PROBLEM TO SOLVE:
Transcribe the whole listing below. Pictures do not go in the copy.

DATA:
§

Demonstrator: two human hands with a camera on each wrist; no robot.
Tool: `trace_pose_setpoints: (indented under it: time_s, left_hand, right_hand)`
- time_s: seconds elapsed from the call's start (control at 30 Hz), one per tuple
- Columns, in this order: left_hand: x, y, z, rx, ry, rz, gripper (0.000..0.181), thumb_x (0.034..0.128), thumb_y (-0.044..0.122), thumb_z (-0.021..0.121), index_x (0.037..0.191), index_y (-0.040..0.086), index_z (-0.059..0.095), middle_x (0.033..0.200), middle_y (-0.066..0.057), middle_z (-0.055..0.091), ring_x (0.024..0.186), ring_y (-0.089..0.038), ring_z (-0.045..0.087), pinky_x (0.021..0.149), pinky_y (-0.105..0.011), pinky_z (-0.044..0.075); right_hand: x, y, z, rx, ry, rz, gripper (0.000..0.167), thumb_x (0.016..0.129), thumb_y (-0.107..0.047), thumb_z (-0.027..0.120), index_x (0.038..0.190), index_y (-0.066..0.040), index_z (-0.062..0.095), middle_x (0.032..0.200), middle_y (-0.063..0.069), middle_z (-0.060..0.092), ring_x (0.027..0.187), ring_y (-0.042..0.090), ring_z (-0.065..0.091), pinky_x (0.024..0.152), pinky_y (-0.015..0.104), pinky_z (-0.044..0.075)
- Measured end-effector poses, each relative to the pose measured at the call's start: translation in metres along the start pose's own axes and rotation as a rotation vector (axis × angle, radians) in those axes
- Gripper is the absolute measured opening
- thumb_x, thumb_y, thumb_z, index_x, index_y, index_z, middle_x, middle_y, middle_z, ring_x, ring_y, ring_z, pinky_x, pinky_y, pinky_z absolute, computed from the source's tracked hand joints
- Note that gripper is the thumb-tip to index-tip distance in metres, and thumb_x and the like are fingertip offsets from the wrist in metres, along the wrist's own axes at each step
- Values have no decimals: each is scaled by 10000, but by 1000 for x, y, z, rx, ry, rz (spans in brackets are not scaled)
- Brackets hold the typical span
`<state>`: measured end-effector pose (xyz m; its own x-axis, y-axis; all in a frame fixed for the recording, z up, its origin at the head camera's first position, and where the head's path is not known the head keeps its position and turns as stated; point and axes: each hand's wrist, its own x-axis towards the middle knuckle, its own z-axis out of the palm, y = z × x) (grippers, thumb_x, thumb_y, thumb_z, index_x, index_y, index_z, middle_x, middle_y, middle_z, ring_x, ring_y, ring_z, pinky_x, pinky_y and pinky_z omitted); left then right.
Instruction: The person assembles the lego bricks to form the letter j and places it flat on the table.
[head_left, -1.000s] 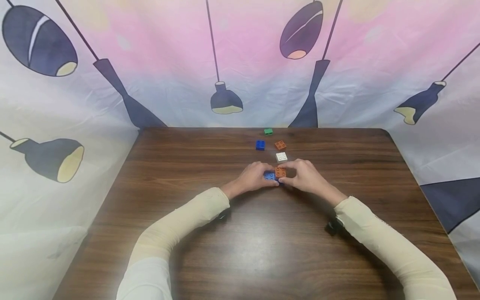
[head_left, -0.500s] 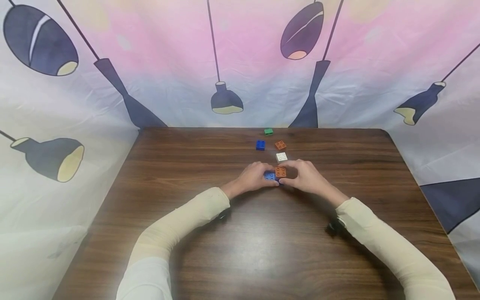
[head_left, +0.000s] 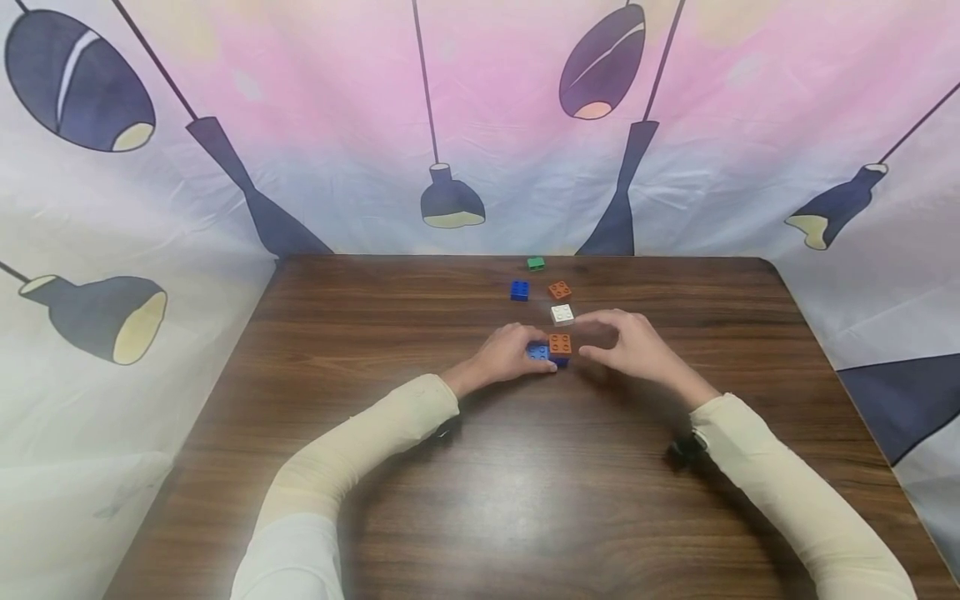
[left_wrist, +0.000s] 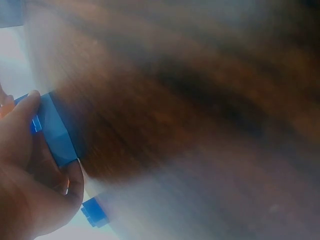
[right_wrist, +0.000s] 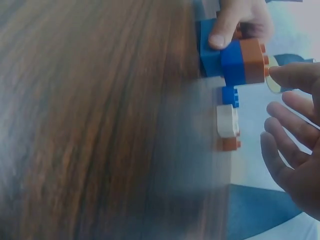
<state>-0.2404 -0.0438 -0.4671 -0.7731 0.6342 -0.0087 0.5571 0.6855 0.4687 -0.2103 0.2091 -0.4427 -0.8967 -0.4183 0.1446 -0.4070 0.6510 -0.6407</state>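
My left hand point(head_left: 508, 353) pinches a light blue toy building brick point(left_wrist: 57, 131) between thumb and fingers, low against the table. Stacked on that brick's right end is a dark blue brick point(right_wrist: 232, 63), topped by an orange brick point(head_left: 560, 344) with its studs facing up. Just right of the stack, my right hand point(head_left: 636, 346) hovers with thumb and fingers spread, holding nothing. A white brick point(head_left: 562, 314) lies behind the stack, close to the right fingertips. Part of the light blue brick is hidden by the left hand.
Farther back on the wooden table point(head_left: 480, 500) lie another dark blue brick point(head_left: 520, 290), a second orange brick point(head_left: 559, 290) and a green brick point(head_left: 536, 264). Behind the table's far edge hangs a cloth point(head_left: 510, 100) printed with lamps.
My right hand has let go of the orange brick and drawn back to the right, its fingers spreading. The left hand and the stack stay in place.
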Motion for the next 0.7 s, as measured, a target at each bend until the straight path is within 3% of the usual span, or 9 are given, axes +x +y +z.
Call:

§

OUTPUT BELOW:
Demonstrator: two human hands with a camera on each wrist; no robot.
Tool: `trace_pose_setpoints: (indented under it: time_s, left_hand, right_hand)`
- time_s: seconds elapsed from the call's start (control at 30 Hz), one per tuple
- Columns, in this order: left_hand: x, y, z, rx, ry, rz, gripper (0.000..0.181), thumb_x (0.034..0.128), thumb_y (-0.044..0.122), thumb_z (-0.021..0.121), index_x (0.037..0.191), index_y (-0.040..0.086), index_z (-0.059..0.095), middle_x (0.033..0.200), middle_y (-0.066..0.057), middle_z (-0.055..0.091), ring_x (0.024..0.186), ring_y (-0.089..0.038), ring_z (-0.045..0.087), pinky_x (0.021..0.149), pinky_y (-0.105..0.011), pinky_z (-0.044..0.075); right_hand: x, y, z, rx, ry, rz, gripper (0.000..0.167), thumb_x (0.016..0.129), thumb_y (-0.107..0.047), thumb_z (-0.027..0.120), index_x (0.038..0.190), index_y (-0.066..0.040), index_z (-0.062..0.095), middle_x (0.032..0.200), middle_y (-0.063..0.069), middle_z (-0.060..0.092), ring_x (0.027..0.187), ring_y (-0.042..0.090), ring_z (-0.065..0.091), pinky_x (0.024..0.152), pinky_y (-0.015..0.104), pinky_z (-0.044..0.075)
- Measured end-effector poses, each relative to the pose measured at the call's start: translation in metres along the start pose's own axes and rotation as a rotation vector (axis × angle, radians) in those axes
- Gripper is the absolute measured opening
- thumb_x, thumb_y, thumb_z, index_x, index_y, index_z, middle_x, middle_y, middle_z, ring_x, ring_y, ring_z, pinky_x, pinky_y, pinky_z absolute, computed from the source's tracked hand joints
- Note that gripper is the thumb-tip to index-tip distance in metres, and thumb_x and the like are fingertip offsets from the wrist in metres, along the wrist's own axes at each step
- Values have no decimals: each is scaled by 10000, but by 1000 for x, y, z, rx, ry, rz (spans in brackets are not scaled)
- Brackets hold the typical span
`<state>`: measured end-effector pose (xyz m; its own x-axis, y-axis; all in a frame fixed for the recording, z up, its origin at the head camera's first position, and where the head's path is not known the head keeps its position and turns as stated; point and axes: each hand's wrist, its own x-axis towards the middle knuckle, its own z-axis out of the palm, y = z × x) (grippers, thumb_x, thumb_y, thumb_z, index_x, index_y, index_z, middle_x, middle_y, middle_z, ring_x, ring_y, ring_z, pinky_x, pinky_y and pinky_z omitted); left then right.
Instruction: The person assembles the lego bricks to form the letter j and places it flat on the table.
[head_left, -1.000s] 
[head_left, -0.500s] 
[head_left, +0.000s] 
[left_wrist, +0.000s] 
[right_wrist, +0.000s] 
<state>-0.2404 -0.0438 -0.4671 -0.7731 0.6342 -0.0087 0.5571 0.6855 0.4687 -0.2103 0.2091 -0.4427 -0.8967 -0.4183 0.1446 -0.4070 0.6510 -0.6407</state>
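My left hand point(head_left: 508, 353) pinches a light blue toy building brick point(left_wrist: 57, 131) between thumb and fingers, low against the table. Stacked on that brick's right end is a dark blue brick point(right_wrist: 232, 63), topped by an orange brick point(head_left: 560, 344) with its studs facing up. Just right of the stack, my right hand point(head_left: 636, 346) hovers with thumb and fingers spread, holding nothing. A white brick point(head_left: 562, 314) lies behind the stack, close to the right fingertips. Part of the light blue brick is hidden by the left hand.
Farther back on the wooden table point(head_left: 480, 500) lie another dark blue brick point(head_left: 520, 290), a second orange brick point(head_left: 559, 290) and a green brick point(head_left: 536, 264). Behind the table's far edge hangs a cloth point(head_left: 510, 100) printed with lamps.
My right hand has let go of the orange brick and drawn back to the right, its fingers spreading. The left hand and the stack stay in place.
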Motion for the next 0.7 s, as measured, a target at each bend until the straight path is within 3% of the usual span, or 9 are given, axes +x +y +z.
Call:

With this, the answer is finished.